Asian markets largely rose following Tuesday's U.S. gains. Japan's Nikkei Stock Average added 0.6% and China's Shanghai Composite climbed 1.3%.
Crude-oil futures fell 1.1% to $82.42 a barrel, while gold futures rose 0.3% to $1,618.10 an ounce. The U.S. dollar lost ground against the euro and the yen.
In corporate news, Dell led gainers in the S&P 500, rising 0.30, or 2.6%, to $12.28 after the computer maker said it plans to start paying a quarterly cash dividend of 8 cents a share.
Johnson & Johnson gained 1.37, or 2.2%, to 64.45. The blue chip health-care company said it received regulatory clearance to close its $19.7 billion bid for medical-device maker Synthes. Analysts from J.P. Morgan Chase, Jefferies and Raymond James Financial subsequently upgraded the stock, recommending investors buy it.

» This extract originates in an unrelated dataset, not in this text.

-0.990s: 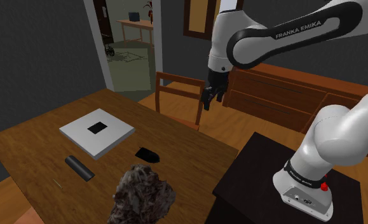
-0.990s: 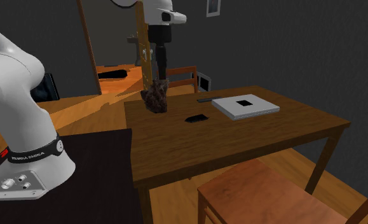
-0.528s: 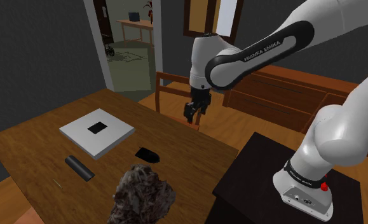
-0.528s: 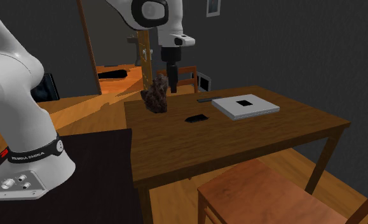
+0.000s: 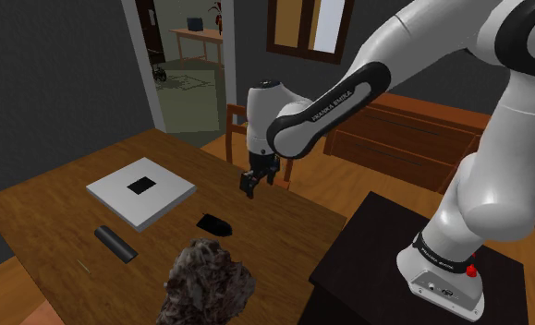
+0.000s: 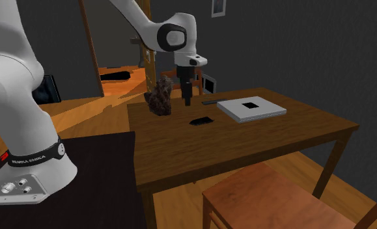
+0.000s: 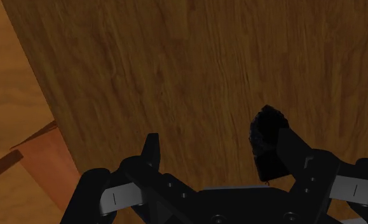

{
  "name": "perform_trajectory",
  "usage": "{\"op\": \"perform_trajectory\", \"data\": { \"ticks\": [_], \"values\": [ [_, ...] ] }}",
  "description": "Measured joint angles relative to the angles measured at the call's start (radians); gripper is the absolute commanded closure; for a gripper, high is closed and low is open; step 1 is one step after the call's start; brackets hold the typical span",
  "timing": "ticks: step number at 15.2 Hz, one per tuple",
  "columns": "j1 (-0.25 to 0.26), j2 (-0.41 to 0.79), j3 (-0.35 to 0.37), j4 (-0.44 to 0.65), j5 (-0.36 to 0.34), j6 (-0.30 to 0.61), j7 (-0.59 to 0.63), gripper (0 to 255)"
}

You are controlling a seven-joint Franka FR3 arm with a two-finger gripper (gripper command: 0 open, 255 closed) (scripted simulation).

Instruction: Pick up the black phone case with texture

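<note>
Partly behind a finger [image 7: 298, 154] of the empty, parted gripper [image 7: 219, 137], black phone case [image 7: 267, 137].

A wooden table [image 5: 62, 198] carried a flat white slab [image 5: 168, 198] with a black square at its centre, a dark cylinder [image 5: 115, 243] near it, and a rough dark lump [image 5: 210, 282] (rock-like) at the shoulder view's lower edge. A wooden chair [image 5: 237, 114] stood at the table's far side, with a wooden dresser [image 5: 413, 129] beyond. An open doorway [image 5: 187, 74] showed a small table [image 5: 198, 39].
</note>
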Motion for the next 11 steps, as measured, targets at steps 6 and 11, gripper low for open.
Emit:
{"op": "perform_trajectory", "data": {
  "ticks": [6,11],
  "values": [
    [0.054,0.237,-0.008,0.160,-0.082,0.071,0.089,0],
    [0.116,0.431,-0.027,0.334,-0.131,0.088,0.146,0]
  ]
}}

Facebook edged down 0.13, or 0.5%, to 27.27. It spent much of the day in positive territory, but still hasn't posted a back-to-back gain since the week after its initial public offering.
Scotts Miracle-Gro slid 2.84, or 6.6%, to 40.21 after announcing it expects to fall short of estimates of full-year earnings and sales growth it had provided earlier.
3D Systems fell 2.35, or 7.4%, to 29.56. The company said it is offering shares of its common stock for sale to the public.